Anyway. I spent another weekend hurtling across the country by plane, this time for the large desi wedding annual South Asia conference in Madison, WI. Which was surprisingly subdued, actually. Saw lots of friends: sepoy, pdcs, pandit among others, and collected more entries for my Weird Things Academics Say and Do series. Daku, if you’re reading this, you were sorely missed!

And I managed to finally start my cartridge rib pullover. I began with the sleeve. I had some gauge issues. I was getting 6.5 spi on the pattern, but it also stretches easily, and slightly stretched the gauge was 5.75 spi. After some tortured maths, I settled for 6 spi, figuring the stretch would take care of the fit.

Am using Ann Budd’s generic pattern for saddle shoulders, but with lots of mods.

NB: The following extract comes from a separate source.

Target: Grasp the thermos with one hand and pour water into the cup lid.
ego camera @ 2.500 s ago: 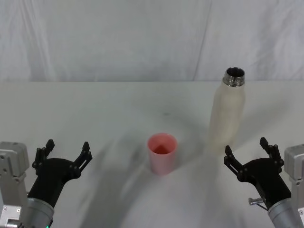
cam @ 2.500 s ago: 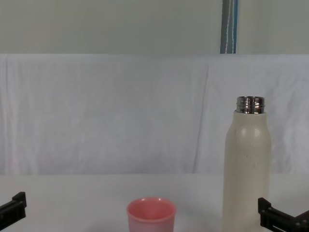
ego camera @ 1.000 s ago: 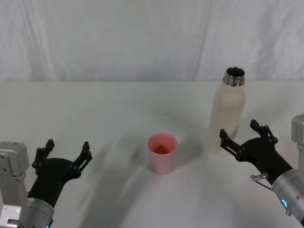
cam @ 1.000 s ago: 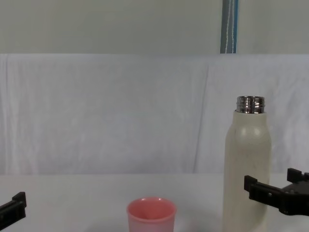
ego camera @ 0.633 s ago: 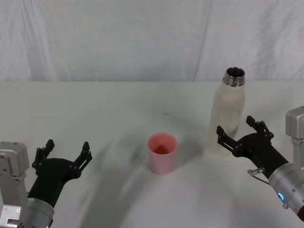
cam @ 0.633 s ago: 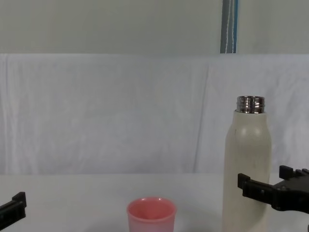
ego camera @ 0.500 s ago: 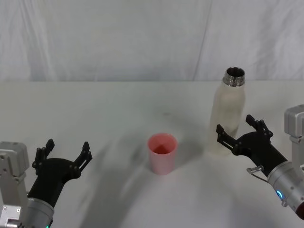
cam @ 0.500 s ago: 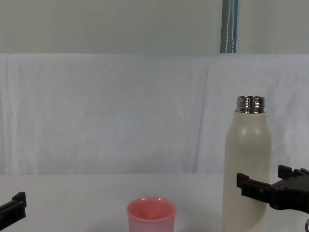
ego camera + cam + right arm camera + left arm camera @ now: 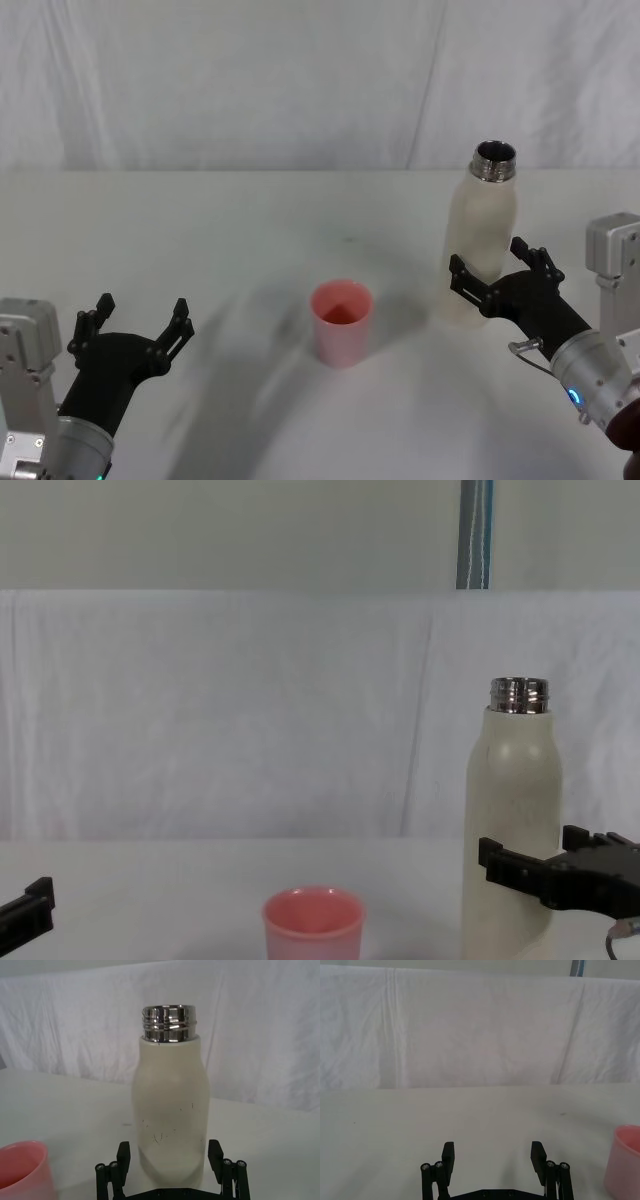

Cast on 64 plus 2 selvedge stitches, and instead of her staggered increase, am doing an even increase every 6th row from the beginning.
(Aside: when patterns say "every 4 rows" does that mean every 4th or 5th row after one increase? That always stumps me.)

I also did the first twenty rows on size 3s for greater tension at the wrists, and now am on size 5s. I cast on at the airport in Oakland, and this is where I was when I landed two days later. I might just finish this before December…

And finally, I’m at the point where I begin the nupps for the Shaped-triangle-turned-Swallowtail shawl. Seeing Lobstah’s gorgeous Flirty Ruffles shawl has inspired me to really finish this quickly. I switched to size 4 addis for the border, just to make it drapier, and 38 more rows to go. I have a feeling it’s not going to be large enough, as my MIL really wanted something to drape around well, but I am so sick of this laceweight. I’m going to finish it as it is, and if it isn’t suitable I’ll make another leaf lace or flower basket shawl in sportweight (and keep this one for myself!).